Pourquoi les devis meurent sans relance
Un devis sans réponse n'est presque jamais un refus. Dans la grande majorité des cas, il s'agit d'un décalage de temps. Le client a demandé trois offres, il attend la troisième. La personne qui devait valider est en vacances. Le projet a glissé d'un mois. L'e-mail est passé dans les indésirables ou a été enterré sous quarante messages. Un devis à 8 000 CHF n'est pas oublié parce qu'il est mauvais, il est oublié parce qu'il n'est plus visible.
Deux mécanismes jouent contre vous.

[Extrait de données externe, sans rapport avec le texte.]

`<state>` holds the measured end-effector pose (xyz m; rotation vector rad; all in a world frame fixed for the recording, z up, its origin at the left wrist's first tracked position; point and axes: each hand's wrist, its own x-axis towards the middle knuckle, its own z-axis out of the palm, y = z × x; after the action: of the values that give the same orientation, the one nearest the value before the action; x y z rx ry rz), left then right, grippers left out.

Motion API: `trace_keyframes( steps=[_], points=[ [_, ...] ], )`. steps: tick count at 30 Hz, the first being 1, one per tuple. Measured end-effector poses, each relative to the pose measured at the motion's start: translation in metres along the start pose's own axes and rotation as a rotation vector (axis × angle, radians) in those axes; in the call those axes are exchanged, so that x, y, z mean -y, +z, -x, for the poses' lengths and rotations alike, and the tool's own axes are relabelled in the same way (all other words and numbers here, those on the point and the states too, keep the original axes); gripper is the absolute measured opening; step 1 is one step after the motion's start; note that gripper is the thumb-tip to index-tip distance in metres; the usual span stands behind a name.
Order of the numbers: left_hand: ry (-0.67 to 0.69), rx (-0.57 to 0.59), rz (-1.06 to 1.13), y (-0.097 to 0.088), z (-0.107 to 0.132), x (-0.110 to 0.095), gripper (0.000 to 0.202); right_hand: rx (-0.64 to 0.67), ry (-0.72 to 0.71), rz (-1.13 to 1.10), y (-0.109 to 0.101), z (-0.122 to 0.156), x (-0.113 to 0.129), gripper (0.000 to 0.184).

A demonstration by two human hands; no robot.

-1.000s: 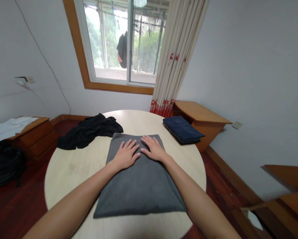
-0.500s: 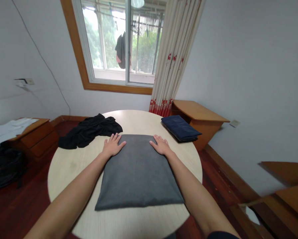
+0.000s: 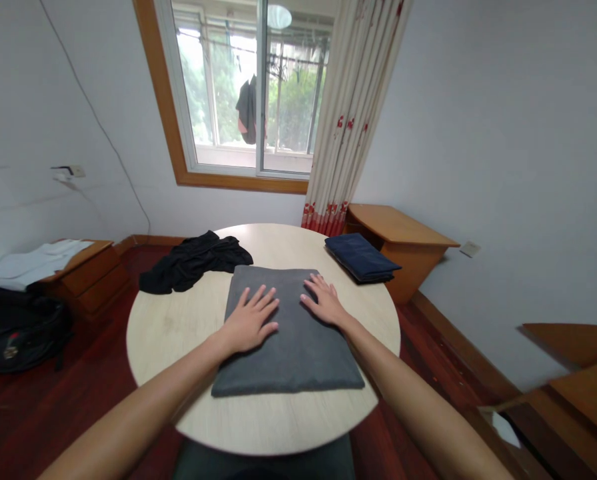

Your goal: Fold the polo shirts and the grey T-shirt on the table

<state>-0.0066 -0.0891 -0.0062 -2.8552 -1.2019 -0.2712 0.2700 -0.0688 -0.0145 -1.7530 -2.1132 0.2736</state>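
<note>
A grey folded cloth point(image 3: 288, 360), roughly square with a thick near edge, lies flat on the round pale table point(image 3: 178, 333). My left hand point(image 3: 251, 321) rests on its left half, palm down, fingers spread. On the upper right part lies my right hand point(image 3: 324, 300), also palm down with the fingers apart. Neither hand grips anything. Beyond my left hand, a crumpled black garment point(image 3: 193, 261) sits at the table's far left. A folded dark blue garment stack point(image 3: 361, 257) lies at the far right edge.
A wooden desk point(image 3: 398, 227) stands behind the table at the right, beside a patterned curtain point(image 3: 348, 127). At the left are a wooden cabinet point(image 3: 96, 280) with white cloth on top and a black backpack point(image 3: 21, 333). Wooden furniture point(image 3: 568, 413) fills the lower right.
My left hand has moved from the cloth's far left edge inward and nearer to me. My right hand has shifted slightly onto the cloth. The camera view has shifted a little.
</note>
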Motion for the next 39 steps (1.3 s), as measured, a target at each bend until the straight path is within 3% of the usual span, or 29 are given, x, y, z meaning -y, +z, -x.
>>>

D'abord, la mémoire : au bout de dix jours, votre offre a disparu du champ de vision du client. Ensuite, la concurrence : dans les métiers où plusieurs offres circulent, l'entreprise qui reste présente au moment où la décision se prend part avec une longueur d'avance, quel que soit son prix.
Or, dans la plupart des PME, la relance dépend de la mémoire du patron ou du commercial. Un jour chargé, elle saute. Une semaine de chantier, elle saute encore. Ce n'est pas un problème de motivation, c'est un problème de système. Un devis qui part sans relance programmée le jour même de son envoi est un devis dont personne ne s'occupera.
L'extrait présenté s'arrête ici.